== DATA TO PROCESS ==
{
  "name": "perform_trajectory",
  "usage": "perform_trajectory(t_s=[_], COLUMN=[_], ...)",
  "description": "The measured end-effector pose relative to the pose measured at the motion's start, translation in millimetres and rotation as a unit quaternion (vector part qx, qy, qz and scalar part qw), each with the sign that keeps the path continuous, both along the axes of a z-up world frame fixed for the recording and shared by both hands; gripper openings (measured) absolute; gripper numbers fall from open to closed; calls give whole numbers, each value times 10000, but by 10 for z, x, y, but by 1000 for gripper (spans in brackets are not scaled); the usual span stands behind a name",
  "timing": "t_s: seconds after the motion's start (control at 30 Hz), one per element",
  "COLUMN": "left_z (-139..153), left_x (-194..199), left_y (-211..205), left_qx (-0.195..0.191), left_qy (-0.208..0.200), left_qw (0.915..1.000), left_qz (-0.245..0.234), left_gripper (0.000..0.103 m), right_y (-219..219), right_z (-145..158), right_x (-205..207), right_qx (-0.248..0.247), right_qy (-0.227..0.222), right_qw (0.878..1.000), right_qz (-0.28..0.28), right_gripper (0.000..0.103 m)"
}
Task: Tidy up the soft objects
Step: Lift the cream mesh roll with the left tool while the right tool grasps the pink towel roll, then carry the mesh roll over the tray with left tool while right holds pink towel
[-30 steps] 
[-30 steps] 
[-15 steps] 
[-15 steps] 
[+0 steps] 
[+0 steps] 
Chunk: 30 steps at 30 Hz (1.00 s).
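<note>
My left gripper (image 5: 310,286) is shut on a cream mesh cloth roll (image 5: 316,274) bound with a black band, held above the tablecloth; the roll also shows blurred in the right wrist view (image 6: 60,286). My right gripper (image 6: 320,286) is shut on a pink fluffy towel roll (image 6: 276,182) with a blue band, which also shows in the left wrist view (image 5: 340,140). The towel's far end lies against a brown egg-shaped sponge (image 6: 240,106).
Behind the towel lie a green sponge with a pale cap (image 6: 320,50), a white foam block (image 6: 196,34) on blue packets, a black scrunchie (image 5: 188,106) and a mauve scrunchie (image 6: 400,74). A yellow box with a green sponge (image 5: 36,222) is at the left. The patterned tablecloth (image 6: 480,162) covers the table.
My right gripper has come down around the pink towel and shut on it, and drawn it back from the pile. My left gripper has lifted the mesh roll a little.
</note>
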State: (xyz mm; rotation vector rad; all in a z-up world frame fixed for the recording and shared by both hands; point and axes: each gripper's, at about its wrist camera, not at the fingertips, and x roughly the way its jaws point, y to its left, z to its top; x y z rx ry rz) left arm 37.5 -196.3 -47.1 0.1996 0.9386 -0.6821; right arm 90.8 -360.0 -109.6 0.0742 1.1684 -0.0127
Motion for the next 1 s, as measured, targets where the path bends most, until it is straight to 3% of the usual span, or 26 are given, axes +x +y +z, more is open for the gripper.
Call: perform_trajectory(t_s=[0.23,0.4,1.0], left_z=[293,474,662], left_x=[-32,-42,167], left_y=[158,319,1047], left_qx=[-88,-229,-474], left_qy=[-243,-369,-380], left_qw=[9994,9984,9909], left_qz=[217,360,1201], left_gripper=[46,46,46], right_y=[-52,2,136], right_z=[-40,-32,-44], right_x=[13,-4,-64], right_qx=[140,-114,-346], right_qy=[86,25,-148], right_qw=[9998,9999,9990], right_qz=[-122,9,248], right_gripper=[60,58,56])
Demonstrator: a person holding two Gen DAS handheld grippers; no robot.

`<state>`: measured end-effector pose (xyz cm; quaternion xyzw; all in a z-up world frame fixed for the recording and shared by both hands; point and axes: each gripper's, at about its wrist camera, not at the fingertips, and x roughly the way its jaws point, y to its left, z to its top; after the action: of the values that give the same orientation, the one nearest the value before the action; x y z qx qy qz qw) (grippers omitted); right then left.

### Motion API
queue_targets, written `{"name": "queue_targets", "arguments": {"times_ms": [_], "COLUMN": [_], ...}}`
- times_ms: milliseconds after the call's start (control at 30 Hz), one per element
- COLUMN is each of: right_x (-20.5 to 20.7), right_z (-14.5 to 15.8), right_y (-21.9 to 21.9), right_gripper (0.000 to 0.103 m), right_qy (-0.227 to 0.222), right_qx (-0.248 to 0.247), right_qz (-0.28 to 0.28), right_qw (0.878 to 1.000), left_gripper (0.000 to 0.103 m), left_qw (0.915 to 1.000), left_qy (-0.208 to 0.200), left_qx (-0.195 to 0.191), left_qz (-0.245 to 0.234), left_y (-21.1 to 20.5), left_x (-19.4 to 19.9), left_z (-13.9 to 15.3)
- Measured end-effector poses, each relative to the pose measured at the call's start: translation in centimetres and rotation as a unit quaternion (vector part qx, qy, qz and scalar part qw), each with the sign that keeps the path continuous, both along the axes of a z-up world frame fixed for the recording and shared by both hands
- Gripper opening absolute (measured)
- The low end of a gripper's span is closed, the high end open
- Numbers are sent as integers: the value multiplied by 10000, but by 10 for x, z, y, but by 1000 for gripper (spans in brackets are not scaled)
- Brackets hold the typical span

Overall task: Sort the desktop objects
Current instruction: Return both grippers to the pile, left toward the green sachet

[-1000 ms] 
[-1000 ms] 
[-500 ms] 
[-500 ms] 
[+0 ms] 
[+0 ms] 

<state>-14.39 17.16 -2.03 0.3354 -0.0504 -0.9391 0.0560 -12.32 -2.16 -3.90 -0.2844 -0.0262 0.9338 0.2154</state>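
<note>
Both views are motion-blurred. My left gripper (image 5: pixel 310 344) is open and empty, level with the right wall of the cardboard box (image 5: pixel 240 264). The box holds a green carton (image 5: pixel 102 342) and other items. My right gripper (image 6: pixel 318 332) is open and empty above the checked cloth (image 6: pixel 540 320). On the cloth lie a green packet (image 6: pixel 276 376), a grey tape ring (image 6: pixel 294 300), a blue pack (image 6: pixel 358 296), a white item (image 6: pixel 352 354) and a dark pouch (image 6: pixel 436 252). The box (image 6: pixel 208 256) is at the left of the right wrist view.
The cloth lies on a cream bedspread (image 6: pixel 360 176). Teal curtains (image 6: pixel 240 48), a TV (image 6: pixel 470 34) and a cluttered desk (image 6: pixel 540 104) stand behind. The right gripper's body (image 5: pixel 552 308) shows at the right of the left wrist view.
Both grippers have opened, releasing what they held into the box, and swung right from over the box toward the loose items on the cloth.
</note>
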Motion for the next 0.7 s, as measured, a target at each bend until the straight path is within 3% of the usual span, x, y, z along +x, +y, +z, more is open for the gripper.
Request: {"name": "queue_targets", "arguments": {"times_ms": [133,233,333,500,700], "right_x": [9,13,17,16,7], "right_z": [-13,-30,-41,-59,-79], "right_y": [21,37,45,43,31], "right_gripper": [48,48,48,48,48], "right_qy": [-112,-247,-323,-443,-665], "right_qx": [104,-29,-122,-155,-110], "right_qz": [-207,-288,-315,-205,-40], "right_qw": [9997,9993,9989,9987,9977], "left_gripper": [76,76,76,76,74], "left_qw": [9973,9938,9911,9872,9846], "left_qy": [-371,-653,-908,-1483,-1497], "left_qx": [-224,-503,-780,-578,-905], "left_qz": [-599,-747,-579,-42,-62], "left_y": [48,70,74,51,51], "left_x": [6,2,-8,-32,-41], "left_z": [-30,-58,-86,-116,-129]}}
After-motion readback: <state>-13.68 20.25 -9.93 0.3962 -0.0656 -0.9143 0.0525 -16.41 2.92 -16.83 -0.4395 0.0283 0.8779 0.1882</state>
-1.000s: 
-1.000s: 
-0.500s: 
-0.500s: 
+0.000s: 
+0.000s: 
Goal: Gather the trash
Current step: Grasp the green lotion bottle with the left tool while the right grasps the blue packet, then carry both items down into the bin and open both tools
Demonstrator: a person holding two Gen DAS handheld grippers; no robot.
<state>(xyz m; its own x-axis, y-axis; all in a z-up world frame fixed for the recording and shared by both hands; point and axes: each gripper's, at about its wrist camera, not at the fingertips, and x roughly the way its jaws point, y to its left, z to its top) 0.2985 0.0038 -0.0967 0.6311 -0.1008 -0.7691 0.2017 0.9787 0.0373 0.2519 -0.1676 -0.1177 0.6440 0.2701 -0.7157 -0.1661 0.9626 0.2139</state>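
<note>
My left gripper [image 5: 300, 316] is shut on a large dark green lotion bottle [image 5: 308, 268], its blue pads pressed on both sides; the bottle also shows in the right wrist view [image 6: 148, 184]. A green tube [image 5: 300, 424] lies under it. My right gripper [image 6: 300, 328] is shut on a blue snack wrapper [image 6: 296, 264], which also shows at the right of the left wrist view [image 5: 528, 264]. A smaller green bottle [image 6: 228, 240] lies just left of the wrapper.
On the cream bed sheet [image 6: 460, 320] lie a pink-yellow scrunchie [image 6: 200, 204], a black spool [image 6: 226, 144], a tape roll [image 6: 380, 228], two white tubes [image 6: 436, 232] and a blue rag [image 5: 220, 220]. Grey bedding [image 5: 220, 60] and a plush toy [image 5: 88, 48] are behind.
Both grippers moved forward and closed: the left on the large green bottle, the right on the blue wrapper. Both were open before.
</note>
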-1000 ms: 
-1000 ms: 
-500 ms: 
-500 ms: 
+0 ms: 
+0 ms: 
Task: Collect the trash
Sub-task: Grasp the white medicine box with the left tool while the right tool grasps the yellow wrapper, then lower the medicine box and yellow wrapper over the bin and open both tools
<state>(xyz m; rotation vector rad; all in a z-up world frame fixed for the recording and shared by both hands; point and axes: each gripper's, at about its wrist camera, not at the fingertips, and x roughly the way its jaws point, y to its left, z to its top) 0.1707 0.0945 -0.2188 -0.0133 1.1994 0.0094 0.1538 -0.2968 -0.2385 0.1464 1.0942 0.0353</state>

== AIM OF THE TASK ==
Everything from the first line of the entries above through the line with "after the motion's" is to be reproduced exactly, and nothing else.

== WRITTEN RESPONSE ==
{
  "name": "perform_trajectory",
  "usage": "perform_trajectory(t_s=[_], COLUMN=[_], ...)",
  "description": "The measured end-effector pose relative to the pose measured at the motion's start, translation in millimetres and rotation as a unit quaternion (vector part qx, qy, qz and scalar part qw), each with the sign that keeps the path continuous, both along the axes of a z-up world frame fixed for the recording and shared by both hands; gripper openings (measured) absolute; gripper numbers fall from open to closed; calls give whole numbers, each value times 10000, but by 10 for z, x, y, but by 1000 for gripper (spans in brackets are not scaled); the usual span stands behind a name",
  "timing": "t_s: seconds after the motion's start (control at 30 Hz), one per element",

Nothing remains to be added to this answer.